*** Block opens ***

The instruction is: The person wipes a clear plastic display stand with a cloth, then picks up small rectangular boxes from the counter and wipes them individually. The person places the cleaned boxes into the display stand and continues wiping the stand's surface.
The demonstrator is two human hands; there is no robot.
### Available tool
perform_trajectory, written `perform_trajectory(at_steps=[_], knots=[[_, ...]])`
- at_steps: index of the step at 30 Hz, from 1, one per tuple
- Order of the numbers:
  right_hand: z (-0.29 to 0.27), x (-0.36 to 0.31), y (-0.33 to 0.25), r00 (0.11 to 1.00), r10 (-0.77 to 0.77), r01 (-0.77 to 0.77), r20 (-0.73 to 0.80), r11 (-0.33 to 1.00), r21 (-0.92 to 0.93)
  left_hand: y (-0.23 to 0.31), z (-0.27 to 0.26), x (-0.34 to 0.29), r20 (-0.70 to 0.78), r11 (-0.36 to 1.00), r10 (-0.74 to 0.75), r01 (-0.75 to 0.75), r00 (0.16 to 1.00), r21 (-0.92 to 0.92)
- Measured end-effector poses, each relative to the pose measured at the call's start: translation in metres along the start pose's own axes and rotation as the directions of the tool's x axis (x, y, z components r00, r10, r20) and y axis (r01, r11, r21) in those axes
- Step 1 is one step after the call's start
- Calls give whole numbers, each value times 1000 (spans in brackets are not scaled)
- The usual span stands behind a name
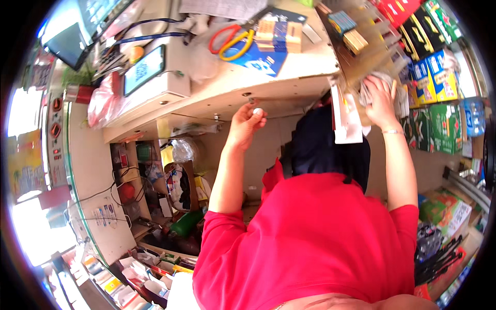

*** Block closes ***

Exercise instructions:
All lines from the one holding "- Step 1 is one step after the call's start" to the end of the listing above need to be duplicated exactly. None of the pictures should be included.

Output below:
- Step 1 is one step after the call's start
- Calls give whole numbers, each value times 1000 (spans in brackets are not scaled)
- The usual span stands behind a name

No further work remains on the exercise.